Intervistato per TalentuoSi, l’amministratore delegato dell’Atalanta Luca Percassi ha toccato molti temi.
LUCA PERCASSI SUL PROPRIO CARTELLINO DA GIOCATORE. “E’ un bel ricordo, è passato tanto tempo. Quando papà è tornato presidente ha voluto subito investire nel vivaio. Rappresenta la storia dell’Atalanta e da parte nostra c’è grande attenzione al settore giovanile”.
SULLO SCUDETTO VINTO. “Me lo ricordo, eravamo forti. Sono entrato nell’Atalanta a 10 anni fino alla Primavera e quello era un gruppo molto competitivo. Ho fatto un percorso di formazione a 360 gradi in maglia nerazzurra”.
SULLA MAGLIA DEL PAPA’. “Averla indossata entrambi, ci lega. Ma lui è stato bravo e capace di giocare con la prima squadra chiudendo il ciclo. Bergamo è l’Atalanta e viceversa, l’Atalanta è una fede e abbiamo avuto l’idea di omaggiare i nati a Bergamo con la maglia”.
SUI SEGRETI. “Qui c’è un contesto di lavoro unico e a volte non replicabile. Va conservata la tradizione ed è necessario essere bravi a sviluppare e mantenere i pilastri che fanno la differenza”.

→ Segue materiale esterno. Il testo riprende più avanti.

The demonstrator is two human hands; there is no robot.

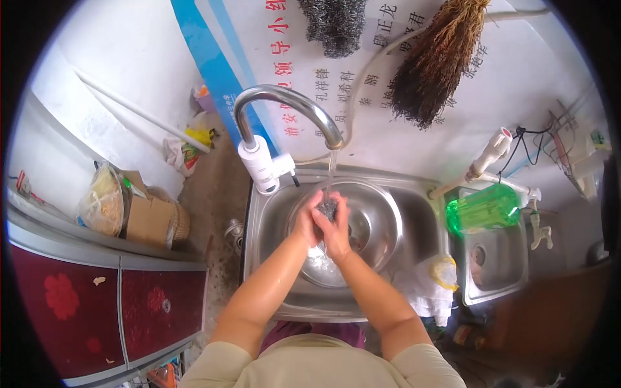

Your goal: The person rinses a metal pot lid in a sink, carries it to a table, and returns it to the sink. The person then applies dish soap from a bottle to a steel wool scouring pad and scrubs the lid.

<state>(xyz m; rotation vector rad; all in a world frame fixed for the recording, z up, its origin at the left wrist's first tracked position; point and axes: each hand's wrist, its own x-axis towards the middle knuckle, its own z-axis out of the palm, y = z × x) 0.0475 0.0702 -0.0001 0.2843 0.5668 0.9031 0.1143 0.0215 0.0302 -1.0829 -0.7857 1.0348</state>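
Observation:
Both hands are together under the running tap, above a round steel basin [394, 223] that sits in the sink [427, 233]. Between them is a dark grey steel wool scourer [328, 207], partly hidden by the fingers. My left hand [308, 224] is closed against it from the left, and my right hand [336, 234] presses on it from the right. Water falls from the curved chrome faucet [284, 92] onto the scourer and hands. Below them the basin is wet and shiny.
A whisk broom [436, 68] and a bundle of steel wool [334, 26] hang on the wall behind. At the right are a green bottle [484, 210], a smaller sink [504, 271] and a white cloth or bag [427, 284]. A cardboard box [150, 220] stands left.

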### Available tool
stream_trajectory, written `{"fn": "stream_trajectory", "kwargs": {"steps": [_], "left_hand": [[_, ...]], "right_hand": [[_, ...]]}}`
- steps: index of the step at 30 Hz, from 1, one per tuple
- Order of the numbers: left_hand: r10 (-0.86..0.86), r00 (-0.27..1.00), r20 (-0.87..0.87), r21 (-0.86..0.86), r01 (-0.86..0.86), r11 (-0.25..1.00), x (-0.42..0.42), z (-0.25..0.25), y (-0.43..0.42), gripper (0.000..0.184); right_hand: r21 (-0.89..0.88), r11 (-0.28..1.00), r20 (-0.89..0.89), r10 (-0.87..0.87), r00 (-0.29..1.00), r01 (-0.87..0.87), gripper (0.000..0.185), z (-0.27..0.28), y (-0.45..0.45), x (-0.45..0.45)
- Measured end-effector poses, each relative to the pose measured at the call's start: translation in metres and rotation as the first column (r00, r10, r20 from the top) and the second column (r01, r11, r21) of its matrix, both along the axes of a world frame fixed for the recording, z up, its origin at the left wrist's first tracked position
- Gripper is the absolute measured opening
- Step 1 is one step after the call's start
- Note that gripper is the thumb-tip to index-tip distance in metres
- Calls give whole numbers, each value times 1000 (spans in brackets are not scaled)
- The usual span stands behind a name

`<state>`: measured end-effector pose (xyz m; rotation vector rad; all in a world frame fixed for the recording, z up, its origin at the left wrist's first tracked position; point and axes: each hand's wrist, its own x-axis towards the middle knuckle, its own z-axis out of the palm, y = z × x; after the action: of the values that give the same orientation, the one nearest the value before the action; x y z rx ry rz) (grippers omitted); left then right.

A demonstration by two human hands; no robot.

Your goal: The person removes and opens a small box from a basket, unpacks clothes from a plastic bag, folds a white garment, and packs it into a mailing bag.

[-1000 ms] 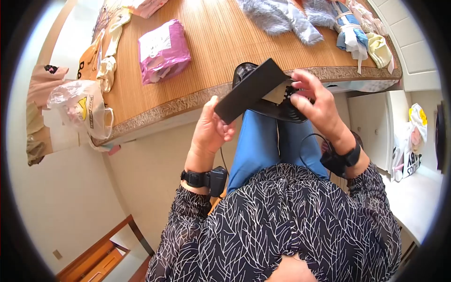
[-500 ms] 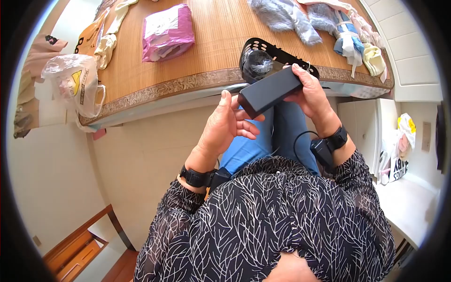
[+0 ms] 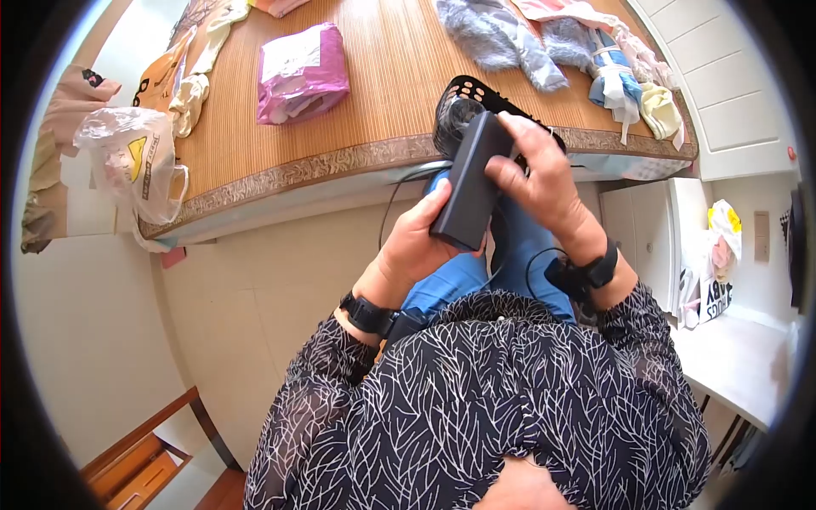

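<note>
A long black rectangular box (image 3: 470, 183) is tilted above my lap, its far end pointing at the bed. My left hand (image 3: 418, 234) is closed around its near part, the thumb along the left side and the other fingers mostly hidden beneath. At the far right edge of the box, my right hand (image 3: 540, 174) has its bent fingers and thumb against it. Just behind the box, a black perforated basket (image 3: 476, 85) sits at the bed's edge, with a clear-wrapped dark item (image 3: 459, 115) inside.
A pink-purple package (image 3: 303, 72) lies on the bamboo-matted bed (image 3: 387, 51). Grey fluffy clothing (image 3: 493, 38) and a blue bundle tied with white (image 3: 614, 76) lie at the right. A clear plastic bag (image 3: 132, 157) hangs by the left edge. A white table (image 3: 731, 365) stands at right.
The black box has turned from lying crosswise to pointing away from me. My left hand, open beside it before, now holds it. My right hand has moved from its right end onto the far edge.
</note>
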<state>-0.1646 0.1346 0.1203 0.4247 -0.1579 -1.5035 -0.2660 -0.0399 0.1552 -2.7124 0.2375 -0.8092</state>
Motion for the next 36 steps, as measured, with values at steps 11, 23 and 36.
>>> {"fn": "stream_trajectory", "kwargs": {"steps": [11, 23, 36], "left_hand": [[214, 927, 307, -13, -221, 975, -15, 9, 3, 50], [228, 688, 689, -71, -248, 966, -37, 12, 18, 64], [252, 858, 448, -1, -282, 960, -38, 3, 21, 62]], "right_hand": [[170, 962, -101, 233, 967, -214, 93, 2, 45, -15], [896, 441, 93, -76, 993, -50, 50, 22, 13, -3], [712, 702, 21, -26, 999, 4, 43, 12, 20, -1]]}}
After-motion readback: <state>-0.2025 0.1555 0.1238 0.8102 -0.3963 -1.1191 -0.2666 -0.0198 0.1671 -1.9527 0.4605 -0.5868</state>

SU MINO FAVINI. “E’ stato un maestro, lo volle già mio papà nella prima presidenza. Ha dato continuità e gloria al nostro settore giovanile portandolo ai massimi livelli. Quando è venuto a mancare, il minimo riconoscimento è stato intitolargli l’Accademia, di cui sarebbe stato molto orgoglioso”.
SUL VIVAIO. “Poi devo citare Costanzi, che ha fatto un lavoro straordinario dopo Mino, capace e abile di scovare anche talenti all’estero. Ora, con l’arrivo di Samaden, abbiamo un’altra persona di livello con cui ci siamo trovati facilmente. Ha una moglie bergamasca… Poniamo molta fiducia in lui sapendo di aver ingaggiato un top player del settore. Investire nel vivaio non è facile, le regole cambiano e vanno costantemente affrontate. Ma c’è la soddisfazione nel veder crescere i ragazzi che peschiamo a 7-8 anni e magari debuttano in prima squadra”.
SUI GIOCATORI. “Scalvini è un ragazzo perfetto in campo e fuori, ma anche Ruggeri e Carnesecchi hanno fatto un bel percorso. Poi c’è comunque l’imbarazzo della scelta”.
LUCA PERCASSI SULLO STADIO. “E’ stato un investimento unico, non vediamo l’ora di goderci la casa dell’Atalanta. Servirà ancora qualche mese, ma siamo orgogliosi di quanto fatto”.
SULLA SOCIETA’. “In Under 23 c’è il grande lavoro fatto da Modesto e da Fabio Gatti, senza dimenticare la prima squadra affidata a un grande allenatore come Gasperini, con due direttori come Tony D’Amico e Lee Congerton che stanno portando avanti un progetto molto impegnativo”.